Rhys shakes his head, “as much as I don’t want to admit it, hiring someone fresh out of school is the way to go. I don’t like it, but if we want to continue expanding our brand and keep up with our current clients then we need to offer a fresh look.”
“I’ll make some tweaks to it, just let me know when you want me to post it.”
“This is why an internship is such a big thing,” Jamie points out. “Helps weed out what we’re looking for in an employee while giving the intern the needed experience.”
Rhys groans while looking sadly into his carton of shrimp fried rice. “I hated my internship, I don’t want to subject someone to that.”
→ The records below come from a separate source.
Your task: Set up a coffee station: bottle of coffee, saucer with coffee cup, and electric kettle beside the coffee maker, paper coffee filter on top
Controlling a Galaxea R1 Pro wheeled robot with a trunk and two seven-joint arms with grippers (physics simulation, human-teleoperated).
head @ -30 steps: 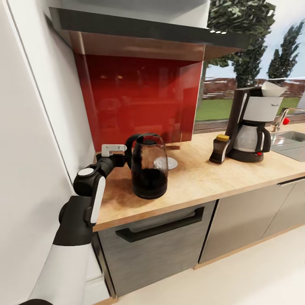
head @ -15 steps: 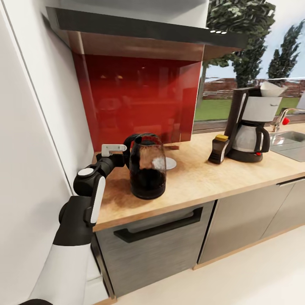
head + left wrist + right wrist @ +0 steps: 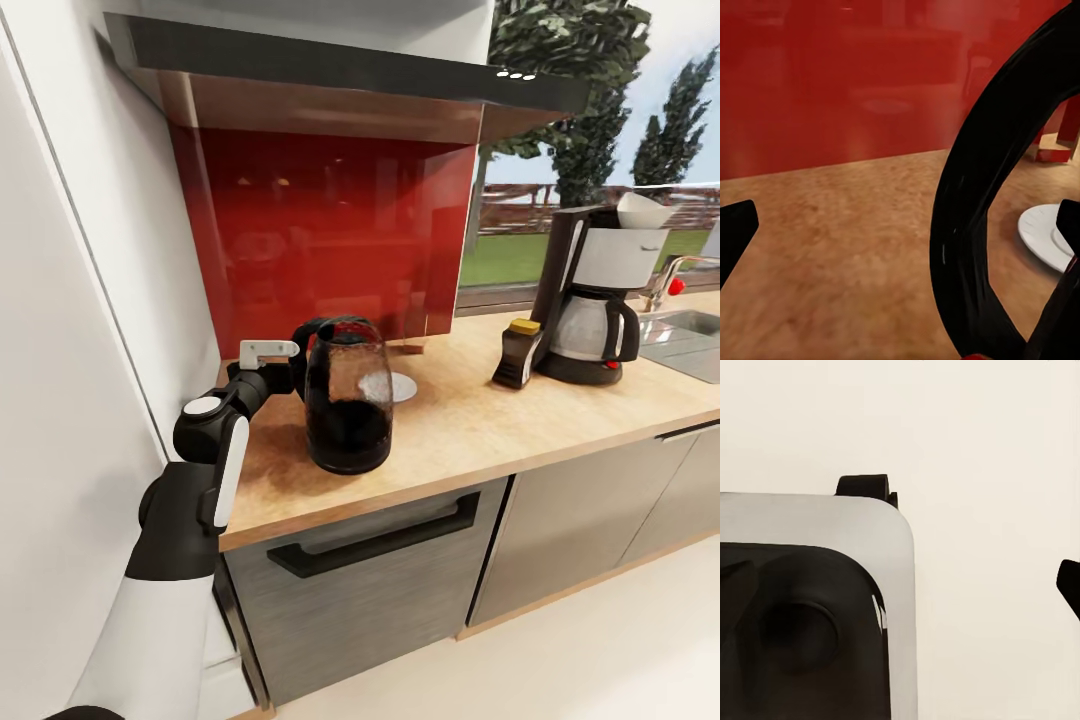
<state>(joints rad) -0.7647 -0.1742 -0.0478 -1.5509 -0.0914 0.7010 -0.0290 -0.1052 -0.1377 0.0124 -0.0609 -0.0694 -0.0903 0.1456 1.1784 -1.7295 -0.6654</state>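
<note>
Head view: left end effector (image 3: 296, 372) grips bulbous dark-glass electric kettle (image 3: 347, 408) by its handle

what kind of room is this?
A simulated home kitchen, by the look of it: light wood kitchen countertop over grey cabinet fronts, a sink with a tap, and a coffee maker and electric kettle on the worktop.

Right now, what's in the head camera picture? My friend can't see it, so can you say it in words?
The robot's left arm reaches to the black handle of a dark glass kettle standing on a wooden countertop in front of a red wall panel. Farther right stand a coffee maker with a white paper filter on top and a small yellow-lidded jar beside it. A white saucer lies behind the kettle.
</note>
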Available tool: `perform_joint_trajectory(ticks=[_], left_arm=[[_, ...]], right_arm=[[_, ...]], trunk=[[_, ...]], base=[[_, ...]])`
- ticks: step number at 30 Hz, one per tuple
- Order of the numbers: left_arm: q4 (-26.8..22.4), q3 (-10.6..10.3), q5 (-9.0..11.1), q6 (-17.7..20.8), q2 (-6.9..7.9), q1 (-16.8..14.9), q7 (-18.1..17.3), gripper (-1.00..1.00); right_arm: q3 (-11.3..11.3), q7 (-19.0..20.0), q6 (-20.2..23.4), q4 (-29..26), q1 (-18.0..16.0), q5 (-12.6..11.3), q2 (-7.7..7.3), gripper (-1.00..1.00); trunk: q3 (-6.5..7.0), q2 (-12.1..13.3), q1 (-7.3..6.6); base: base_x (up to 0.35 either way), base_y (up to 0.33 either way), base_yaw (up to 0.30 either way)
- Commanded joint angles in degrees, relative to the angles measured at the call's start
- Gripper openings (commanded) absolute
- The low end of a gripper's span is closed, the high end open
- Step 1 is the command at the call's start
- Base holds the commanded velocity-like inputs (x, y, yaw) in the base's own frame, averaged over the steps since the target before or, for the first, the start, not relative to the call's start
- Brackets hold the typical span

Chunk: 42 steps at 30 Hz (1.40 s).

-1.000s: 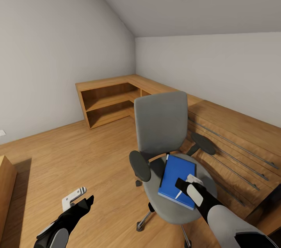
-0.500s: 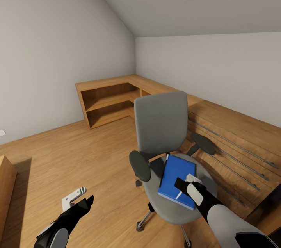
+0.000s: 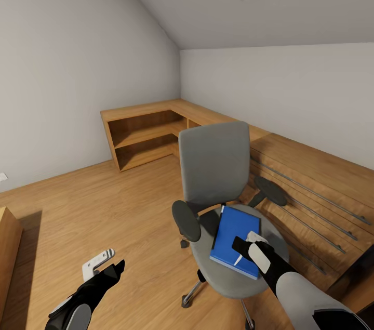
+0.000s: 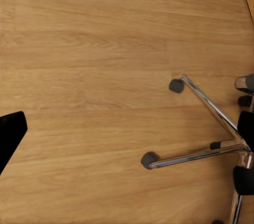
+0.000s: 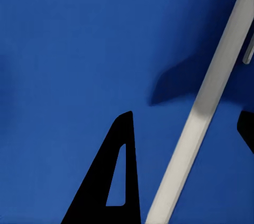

“The guy was a dick. I told you not to take it. But you turned out alright in the end. Do you want to take on an intern? It’s a little last minute but I can slide the offer in there when I call about those who are looking for work.” Jamie emphasizes his point with his chopsticks.
“Thanks, babe. Hopefully we’re able to find someone fast. I want to start taking contracts again, but things have been so crazy that I don’t wanna leave y’all in a lurch.”
“With the holidays coming up you’re going to be getting a ton of requests.” I point out since I’m the one who gets those emails first.
“We’ll discuss them as they come in.” Rhys turns to Noah, “do you want to get back in the field? That’s what you mostly did before coming here.”
Noah shakes his head, “it was getting old, to be honest. I hated being gone so much and for so long. I’m happy with the work I’m doing now.”
“If you change your mind let me know.”
“I will.”
“That’s settled,” Jamie says as he steals Rhys’s food out of his hand and replaces it with his. “Anything else we need to discuss?”